Danish research from the University of Copenhagen has documented that 40 percent of surplus from multinational companies ends up in tax havens.
The research is produced by the two Danish PhD students, Thomas Tørsløv and Ludvig Wier, in collaboration with the noted French economist, Gabriel Zucman.
“Our research shows that about 40 percent of surplus generated by the multinational companies is moved every year to countries that have a low taxation,” Thomas Tørsløv, told Berlingske newspaper.
“It’s long been discussed how to calculate these streams of funds from multinational firms to tax havens. We’ve done something as dull as to look into national accounts based on new OECD figures and we’ve landed on a conservative estimate of 40 percent based on new calculation methods.”
Billions in Bermuda
The research looks into the amount of profit created by the private sector in countries, as well as how much wage is paid. These key figures give an idea about the relationship between a company’s activities in a country and its surplus in that country.
They can then see a significant different in surplus for local and multinational companies.
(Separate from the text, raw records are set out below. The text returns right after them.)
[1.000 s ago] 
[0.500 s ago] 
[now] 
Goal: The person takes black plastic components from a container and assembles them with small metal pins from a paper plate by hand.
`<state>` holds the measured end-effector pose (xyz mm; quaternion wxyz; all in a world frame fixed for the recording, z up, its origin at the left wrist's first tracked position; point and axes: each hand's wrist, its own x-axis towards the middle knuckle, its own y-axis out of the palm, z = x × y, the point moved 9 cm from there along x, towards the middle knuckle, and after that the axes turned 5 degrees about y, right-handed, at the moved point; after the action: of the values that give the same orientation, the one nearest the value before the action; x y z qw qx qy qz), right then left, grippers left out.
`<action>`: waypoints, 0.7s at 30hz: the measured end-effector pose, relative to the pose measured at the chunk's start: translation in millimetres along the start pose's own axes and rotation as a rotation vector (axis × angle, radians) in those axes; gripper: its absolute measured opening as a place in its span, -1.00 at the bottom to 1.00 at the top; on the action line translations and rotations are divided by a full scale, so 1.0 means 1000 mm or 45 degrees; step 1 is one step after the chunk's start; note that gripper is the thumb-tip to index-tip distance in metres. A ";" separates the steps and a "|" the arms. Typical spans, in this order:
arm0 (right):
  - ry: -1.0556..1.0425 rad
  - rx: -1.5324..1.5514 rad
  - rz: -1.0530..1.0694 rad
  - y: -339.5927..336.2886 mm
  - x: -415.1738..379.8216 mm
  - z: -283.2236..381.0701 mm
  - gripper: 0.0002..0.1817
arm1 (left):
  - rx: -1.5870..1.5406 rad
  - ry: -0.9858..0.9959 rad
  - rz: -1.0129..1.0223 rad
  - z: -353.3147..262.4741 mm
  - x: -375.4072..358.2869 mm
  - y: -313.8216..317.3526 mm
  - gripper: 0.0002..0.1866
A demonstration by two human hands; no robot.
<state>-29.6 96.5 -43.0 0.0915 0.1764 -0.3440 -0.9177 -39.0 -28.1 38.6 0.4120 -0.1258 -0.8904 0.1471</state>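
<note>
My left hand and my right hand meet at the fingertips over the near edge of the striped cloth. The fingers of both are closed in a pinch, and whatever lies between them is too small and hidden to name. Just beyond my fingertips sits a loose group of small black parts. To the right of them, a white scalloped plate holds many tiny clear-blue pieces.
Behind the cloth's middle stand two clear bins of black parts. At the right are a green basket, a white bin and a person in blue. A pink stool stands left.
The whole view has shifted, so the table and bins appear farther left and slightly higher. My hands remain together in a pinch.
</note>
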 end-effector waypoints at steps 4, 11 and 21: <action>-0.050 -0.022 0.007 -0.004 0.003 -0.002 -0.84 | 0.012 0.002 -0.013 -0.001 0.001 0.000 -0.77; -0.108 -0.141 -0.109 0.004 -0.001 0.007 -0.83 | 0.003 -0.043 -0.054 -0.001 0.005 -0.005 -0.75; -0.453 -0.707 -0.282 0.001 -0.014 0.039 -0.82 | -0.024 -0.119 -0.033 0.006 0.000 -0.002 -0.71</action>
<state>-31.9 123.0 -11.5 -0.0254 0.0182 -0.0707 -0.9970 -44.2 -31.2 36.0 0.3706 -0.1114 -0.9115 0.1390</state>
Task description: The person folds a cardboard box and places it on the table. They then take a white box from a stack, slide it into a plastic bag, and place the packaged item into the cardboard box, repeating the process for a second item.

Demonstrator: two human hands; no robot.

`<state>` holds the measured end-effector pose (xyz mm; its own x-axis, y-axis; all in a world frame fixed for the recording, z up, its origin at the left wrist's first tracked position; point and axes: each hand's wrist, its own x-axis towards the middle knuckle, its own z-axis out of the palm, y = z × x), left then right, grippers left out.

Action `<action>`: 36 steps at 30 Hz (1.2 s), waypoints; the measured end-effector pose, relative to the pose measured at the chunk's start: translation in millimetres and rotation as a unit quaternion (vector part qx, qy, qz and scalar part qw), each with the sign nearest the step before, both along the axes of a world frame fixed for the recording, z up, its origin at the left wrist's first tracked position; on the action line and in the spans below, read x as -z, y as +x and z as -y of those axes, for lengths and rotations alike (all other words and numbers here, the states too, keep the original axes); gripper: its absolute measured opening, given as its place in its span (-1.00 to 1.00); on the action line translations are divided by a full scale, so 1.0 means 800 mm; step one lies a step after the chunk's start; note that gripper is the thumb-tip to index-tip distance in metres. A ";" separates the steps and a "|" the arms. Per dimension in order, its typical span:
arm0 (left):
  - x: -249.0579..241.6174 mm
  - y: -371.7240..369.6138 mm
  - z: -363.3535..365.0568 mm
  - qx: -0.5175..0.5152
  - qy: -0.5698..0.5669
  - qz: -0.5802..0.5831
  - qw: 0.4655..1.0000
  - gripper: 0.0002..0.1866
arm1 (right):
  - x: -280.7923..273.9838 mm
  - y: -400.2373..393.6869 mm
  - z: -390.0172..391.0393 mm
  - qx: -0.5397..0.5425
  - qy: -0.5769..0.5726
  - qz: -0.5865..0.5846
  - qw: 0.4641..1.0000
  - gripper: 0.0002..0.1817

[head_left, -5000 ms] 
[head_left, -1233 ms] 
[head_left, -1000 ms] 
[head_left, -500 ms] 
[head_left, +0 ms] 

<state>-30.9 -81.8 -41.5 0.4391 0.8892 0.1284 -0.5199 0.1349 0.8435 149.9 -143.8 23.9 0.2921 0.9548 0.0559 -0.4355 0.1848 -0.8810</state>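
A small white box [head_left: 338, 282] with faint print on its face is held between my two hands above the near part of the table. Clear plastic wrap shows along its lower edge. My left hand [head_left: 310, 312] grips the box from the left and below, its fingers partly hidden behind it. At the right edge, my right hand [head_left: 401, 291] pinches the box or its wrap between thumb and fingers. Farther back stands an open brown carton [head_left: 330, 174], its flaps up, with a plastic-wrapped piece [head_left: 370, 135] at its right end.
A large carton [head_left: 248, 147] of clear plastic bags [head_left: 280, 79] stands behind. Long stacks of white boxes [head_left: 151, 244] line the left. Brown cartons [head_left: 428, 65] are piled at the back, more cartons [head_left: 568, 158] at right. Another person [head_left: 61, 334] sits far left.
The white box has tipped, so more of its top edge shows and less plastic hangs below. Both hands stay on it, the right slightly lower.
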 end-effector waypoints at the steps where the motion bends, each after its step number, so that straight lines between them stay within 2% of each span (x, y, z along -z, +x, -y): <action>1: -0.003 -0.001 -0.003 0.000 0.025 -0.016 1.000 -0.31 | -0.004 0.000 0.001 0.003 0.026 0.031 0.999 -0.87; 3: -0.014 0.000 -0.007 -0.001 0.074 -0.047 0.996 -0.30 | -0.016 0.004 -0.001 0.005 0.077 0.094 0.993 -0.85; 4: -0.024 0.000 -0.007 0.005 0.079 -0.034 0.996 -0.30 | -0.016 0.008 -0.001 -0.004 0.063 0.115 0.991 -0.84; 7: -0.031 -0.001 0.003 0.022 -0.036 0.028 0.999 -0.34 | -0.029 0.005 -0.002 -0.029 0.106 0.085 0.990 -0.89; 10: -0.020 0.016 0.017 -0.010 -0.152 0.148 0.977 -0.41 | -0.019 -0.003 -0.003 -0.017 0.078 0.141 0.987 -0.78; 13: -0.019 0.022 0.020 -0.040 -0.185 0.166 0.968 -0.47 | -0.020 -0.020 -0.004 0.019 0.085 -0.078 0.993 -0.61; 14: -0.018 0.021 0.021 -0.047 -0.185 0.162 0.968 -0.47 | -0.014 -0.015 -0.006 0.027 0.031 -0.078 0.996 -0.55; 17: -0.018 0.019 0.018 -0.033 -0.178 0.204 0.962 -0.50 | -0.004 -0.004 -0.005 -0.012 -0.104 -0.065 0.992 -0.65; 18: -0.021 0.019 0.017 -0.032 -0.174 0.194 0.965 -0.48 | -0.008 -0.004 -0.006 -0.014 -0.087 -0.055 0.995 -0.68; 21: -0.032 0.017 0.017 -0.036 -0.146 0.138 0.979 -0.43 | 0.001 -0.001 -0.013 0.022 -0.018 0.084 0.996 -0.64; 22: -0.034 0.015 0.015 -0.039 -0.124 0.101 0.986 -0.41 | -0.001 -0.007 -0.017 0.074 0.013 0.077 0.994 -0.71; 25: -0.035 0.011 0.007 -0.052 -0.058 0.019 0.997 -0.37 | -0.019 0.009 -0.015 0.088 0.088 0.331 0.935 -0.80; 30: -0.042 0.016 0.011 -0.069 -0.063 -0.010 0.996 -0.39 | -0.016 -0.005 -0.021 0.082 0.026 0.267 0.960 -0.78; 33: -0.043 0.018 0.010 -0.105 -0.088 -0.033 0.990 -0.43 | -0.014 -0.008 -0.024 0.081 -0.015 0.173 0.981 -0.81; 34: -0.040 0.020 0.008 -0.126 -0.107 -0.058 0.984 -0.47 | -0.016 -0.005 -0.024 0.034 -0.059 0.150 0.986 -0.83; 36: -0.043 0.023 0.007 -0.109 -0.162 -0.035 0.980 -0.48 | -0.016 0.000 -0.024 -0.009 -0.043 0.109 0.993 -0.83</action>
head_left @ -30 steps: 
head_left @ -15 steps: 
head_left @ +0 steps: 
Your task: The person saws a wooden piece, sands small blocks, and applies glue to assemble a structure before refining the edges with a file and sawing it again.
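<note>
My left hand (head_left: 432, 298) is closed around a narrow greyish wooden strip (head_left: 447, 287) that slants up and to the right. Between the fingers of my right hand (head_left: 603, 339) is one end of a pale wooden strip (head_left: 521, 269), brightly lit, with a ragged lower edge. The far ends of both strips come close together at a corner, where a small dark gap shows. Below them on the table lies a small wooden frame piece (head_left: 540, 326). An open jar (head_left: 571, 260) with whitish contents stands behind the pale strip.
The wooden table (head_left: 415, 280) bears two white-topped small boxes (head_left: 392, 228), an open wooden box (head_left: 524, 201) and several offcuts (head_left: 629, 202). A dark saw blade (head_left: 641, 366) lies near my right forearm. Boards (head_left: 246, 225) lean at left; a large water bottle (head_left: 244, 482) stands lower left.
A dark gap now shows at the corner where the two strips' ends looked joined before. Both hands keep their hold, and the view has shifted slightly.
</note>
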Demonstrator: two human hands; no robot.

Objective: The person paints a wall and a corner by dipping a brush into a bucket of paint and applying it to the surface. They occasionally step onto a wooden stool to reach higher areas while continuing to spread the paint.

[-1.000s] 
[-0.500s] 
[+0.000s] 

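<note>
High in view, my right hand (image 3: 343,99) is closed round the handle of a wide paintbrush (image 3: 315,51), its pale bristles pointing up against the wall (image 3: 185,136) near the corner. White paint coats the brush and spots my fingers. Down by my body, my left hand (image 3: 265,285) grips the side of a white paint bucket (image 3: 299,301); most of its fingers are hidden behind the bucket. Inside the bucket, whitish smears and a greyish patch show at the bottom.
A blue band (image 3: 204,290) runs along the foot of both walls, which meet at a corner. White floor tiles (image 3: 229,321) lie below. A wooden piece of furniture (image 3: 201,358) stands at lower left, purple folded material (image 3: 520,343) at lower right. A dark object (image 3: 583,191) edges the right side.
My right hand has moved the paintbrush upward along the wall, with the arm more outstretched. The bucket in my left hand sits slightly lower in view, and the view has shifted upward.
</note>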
“There is less profit for multinational companies in non-tax havens, while multinational companies operating in tax havens have abnormally high profit compared to their wage costs. In short, the local ice cream vendor in Bermuda has a normal surplus, while Google has an abnormal surplus on the island,” said Tørsløv.
A specific example of this was seen in Ireland in 2015, where the difference between surplus and wages was at 800 percent in 2015 for multinational companies. Normally, the difference would be at 30-40 percent.
Billions out of EU
That’s the result of big international conglomerates such as Apple, Google, Nike and Starbucks shifting their surplus to tax haven nationals like Ireland or Bermuda to avoid paying much tax on the surplus. Google Alphabet, a holding company for Google, registered a surplus of 19.2 billion US dollars in 2016 – and that’s without any noteworthy activities or employees on the island.
It is estimated that these tax moves by the big firms cost the EU some 450 billion kroner every year – 20 percent of company tax income. In fact, since 1985 the average global company tax percentage has fallen from 49 to 24 percent as countries lower taxes to remain competitive.
”It’s a clear picture: The companies move profit without moving activities. That’s why we call it ‘paper profits’ as the surplus only exists in Excel and is simply shifted around to where it’s most advantageous,” said Tørsløv.
The tax haven issue has risen into the spotlight in recent years thanks to the Panama Papers and Paradise Papers leaks.